North Carolina reportedly sweetened its bid to keep the league in state by recently earmarking $15 million for the conference in its proposed operating budget. In order to receive those funds, though, the ACC has to keep its headquarters there for at least 15 more years and hold more than 20 postseason events by 2034 that aren’t already scheduled to be hosted by the state, including additional men’s and women’s basketball tournaments and baseball tournaments.
“The state was incredibly neutral to where the conference office would be located,” Phillips said. “It just did not want to see it leave the state.”
Asked if the ACC will be able to meet those requirements in order to receive that additional revenue, Phillips said there will be ”no hesitancy at all.”
Some of those future basketball tournaments will be required to be held in Greensboro, where the Greensboro Coliseum has hosted the men’s tournament more than any other venue. The men’s tournament will return to Greensboro in 2023 after being played in Brooklyn earlier this year.

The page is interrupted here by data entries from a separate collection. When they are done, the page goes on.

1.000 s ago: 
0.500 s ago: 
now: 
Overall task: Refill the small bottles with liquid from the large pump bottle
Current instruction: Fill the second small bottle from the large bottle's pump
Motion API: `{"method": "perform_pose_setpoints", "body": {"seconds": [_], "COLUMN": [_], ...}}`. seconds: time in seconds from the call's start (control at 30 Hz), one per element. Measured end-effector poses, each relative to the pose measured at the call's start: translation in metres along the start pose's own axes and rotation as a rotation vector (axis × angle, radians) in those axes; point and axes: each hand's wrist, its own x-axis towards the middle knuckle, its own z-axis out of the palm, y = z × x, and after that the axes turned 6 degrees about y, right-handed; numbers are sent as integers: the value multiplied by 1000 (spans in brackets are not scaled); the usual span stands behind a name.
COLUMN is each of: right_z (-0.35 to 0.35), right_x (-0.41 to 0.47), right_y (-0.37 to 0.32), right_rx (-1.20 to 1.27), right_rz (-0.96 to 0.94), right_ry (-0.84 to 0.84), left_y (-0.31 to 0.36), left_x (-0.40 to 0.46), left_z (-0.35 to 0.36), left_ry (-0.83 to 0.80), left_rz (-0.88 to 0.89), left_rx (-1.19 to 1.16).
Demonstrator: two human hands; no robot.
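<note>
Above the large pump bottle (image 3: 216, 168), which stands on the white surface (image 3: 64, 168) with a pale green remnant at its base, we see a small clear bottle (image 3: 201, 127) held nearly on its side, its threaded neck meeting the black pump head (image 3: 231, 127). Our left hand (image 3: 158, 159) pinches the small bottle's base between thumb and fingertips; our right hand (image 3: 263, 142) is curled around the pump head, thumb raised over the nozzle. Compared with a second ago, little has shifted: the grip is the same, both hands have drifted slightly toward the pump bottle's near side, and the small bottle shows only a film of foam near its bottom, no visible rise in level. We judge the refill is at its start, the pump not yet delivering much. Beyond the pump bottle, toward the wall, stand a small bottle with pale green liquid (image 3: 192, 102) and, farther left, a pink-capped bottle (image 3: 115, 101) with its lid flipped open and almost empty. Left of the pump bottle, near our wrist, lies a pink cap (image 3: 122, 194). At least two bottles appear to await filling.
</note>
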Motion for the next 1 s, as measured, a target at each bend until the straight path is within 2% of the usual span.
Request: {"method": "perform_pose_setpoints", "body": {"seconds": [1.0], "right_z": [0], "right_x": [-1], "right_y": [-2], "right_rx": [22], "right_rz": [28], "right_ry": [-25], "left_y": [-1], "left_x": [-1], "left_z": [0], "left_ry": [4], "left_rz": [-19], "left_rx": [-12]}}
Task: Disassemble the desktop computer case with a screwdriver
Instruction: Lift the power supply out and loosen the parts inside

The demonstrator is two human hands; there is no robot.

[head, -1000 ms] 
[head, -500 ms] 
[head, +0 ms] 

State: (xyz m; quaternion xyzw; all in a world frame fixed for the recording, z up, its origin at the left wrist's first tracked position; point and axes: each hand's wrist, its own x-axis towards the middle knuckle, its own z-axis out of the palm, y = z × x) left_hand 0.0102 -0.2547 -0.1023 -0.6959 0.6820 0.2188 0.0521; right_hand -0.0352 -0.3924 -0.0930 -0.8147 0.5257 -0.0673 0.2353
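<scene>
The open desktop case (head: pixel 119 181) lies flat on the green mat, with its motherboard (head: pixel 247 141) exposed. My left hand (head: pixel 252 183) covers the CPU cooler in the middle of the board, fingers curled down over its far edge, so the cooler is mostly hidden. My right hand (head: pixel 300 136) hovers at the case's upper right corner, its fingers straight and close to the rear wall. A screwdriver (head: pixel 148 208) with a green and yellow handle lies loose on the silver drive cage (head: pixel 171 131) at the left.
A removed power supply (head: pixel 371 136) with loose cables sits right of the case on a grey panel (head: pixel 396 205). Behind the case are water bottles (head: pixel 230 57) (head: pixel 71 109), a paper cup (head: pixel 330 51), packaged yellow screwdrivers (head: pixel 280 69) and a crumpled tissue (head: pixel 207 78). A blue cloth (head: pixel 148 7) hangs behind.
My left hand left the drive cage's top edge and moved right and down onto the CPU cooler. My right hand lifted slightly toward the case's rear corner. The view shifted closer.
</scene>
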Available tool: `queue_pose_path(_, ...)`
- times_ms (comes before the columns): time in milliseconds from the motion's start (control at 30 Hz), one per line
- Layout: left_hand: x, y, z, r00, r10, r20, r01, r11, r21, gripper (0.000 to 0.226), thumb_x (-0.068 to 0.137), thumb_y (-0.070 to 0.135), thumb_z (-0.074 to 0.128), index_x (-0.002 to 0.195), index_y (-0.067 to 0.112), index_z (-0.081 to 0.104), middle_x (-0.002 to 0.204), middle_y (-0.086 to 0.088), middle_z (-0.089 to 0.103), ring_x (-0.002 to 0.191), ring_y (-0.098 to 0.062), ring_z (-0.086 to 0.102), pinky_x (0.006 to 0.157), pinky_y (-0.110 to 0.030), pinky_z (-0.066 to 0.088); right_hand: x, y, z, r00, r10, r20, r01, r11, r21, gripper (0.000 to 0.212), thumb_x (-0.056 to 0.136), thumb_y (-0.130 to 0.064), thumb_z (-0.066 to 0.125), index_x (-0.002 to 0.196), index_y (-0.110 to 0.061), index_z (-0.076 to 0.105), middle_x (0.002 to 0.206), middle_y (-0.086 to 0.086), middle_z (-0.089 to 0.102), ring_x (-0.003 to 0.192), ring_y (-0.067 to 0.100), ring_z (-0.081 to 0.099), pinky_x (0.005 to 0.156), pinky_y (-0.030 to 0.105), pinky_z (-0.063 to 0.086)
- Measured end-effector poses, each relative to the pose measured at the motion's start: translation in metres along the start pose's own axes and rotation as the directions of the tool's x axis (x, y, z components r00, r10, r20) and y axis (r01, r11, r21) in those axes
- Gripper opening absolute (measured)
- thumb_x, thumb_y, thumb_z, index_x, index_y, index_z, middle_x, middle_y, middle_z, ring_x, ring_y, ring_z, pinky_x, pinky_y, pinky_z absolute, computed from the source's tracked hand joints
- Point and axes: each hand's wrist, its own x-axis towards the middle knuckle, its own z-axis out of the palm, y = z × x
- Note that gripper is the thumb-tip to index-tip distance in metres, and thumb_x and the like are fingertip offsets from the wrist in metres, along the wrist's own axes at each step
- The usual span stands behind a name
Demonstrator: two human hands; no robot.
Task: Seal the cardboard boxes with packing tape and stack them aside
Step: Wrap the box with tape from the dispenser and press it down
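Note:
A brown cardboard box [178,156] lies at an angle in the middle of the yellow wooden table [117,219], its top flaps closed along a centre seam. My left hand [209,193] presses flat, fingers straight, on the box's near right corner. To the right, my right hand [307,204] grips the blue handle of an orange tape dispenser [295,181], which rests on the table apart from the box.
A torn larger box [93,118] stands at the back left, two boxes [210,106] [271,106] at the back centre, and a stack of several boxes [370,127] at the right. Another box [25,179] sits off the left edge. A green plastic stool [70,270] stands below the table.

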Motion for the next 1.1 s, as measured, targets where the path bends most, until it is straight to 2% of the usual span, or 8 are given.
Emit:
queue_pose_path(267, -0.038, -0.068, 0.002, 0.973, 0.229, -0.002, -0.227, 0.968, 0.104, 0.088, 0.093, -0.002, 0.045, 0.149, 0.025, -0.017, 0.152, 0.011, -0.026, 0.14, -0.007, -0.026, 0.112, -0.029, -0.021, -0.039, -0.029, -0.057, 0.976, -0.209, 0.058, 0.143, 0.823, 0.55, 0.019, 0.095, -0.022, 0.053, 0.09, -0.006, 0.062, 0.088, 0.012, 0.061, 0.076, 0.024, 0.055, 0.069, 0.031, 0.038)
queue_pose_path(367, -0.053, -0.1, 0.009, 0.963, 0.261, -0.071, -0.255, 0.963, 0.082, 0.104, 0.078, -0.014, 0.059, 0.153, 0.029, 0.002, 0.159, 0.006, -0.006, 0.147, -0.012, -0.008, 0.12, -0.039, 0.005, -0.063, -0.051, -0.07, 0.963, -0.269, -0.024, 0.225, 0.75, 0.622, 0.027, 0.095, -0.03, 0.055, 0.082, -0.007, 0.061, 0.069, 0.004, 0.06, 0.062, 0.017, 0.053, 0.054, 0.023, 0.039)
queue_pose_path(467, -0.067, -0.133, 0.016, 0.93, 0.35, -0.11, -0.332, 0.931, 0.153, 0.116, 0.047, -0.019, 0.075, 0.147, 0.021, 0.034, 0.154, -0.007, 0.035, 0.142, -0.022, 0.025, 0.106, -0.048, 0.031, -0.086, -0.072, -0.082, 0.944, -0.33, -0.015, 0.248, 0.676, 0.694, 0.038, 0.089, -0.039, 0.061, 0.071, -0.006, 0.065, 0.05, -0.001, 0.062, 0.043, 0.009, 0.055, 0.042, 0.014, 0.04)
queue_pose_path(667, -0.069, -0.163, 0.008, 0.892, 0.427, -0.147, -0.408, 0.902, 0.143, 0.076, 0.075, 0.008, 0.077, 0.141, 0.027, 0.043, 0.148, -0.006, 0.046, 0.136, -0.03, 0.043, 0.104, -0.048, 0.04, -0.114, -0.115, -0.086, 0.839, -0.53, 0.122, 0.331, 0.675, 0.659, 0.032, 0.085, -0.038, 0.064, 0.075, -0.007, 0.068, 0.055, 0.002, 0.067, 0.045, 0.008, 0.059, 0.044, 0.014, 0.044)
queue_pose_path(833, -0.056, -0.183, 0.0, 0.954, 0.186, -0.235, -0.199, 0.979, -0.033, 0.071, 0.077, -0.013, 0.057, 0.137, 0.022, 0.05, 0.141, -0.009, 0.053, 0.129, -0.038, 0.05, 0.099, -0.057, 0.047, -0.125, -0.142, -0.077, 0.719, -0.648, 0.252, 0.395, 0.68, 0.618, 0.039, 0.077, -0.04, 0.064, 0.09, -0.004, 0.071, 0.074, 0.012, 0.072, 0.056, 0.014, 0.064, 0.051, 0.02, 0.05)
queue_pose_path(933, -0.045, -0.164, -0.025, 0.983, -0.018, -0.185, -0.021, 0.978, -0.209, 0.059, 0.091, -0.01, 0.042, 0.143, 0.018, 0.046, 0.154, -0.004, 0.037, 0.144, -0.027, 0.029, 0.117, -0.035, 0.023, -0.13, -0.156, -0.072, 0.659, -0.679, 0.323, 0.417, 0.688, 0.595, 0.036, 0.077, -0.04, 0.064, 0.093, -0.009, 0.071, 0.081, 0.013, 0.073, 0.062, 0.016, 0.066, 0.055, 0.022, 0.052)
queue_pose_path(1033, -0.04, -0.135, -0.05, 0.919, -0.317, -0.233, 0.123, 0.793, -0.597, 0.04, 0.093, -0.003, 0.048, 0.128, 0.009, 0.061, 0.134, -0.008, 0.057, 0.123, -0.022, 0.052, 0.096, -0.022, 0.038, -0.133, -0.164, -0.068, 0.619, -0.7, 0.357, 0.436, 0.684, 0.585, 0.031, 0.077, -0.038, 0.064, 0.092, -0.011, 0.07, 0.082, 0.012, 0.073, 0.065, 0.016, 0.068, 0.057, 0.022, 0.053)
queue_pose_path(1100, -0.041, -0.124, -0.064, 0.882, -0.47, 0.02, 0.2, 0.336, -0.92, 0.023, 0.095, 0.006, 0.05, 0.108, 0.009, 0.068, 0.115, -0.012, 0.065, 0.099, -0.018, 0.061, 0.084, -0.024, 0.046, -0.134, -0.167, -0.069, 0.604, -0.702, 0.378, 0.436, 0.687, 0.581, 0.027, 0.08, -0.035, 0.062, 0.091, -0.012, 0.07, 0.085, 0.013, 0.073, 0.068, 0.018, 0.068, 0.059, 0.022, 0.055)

Phillips said it’s not the conference’s intention to forget about the Gate City when it comes to hosting various postseason events in the future, adding it’s been a “phenomenal home” for championships in multiple sports.
“Just because the physical placement of the office is in a different location doesn’t at all necessarily impact the opportunity that Greensboro will have,” Phillips said. “I think you’re going to continue to see Greensboro in that rotation as we look into the future.”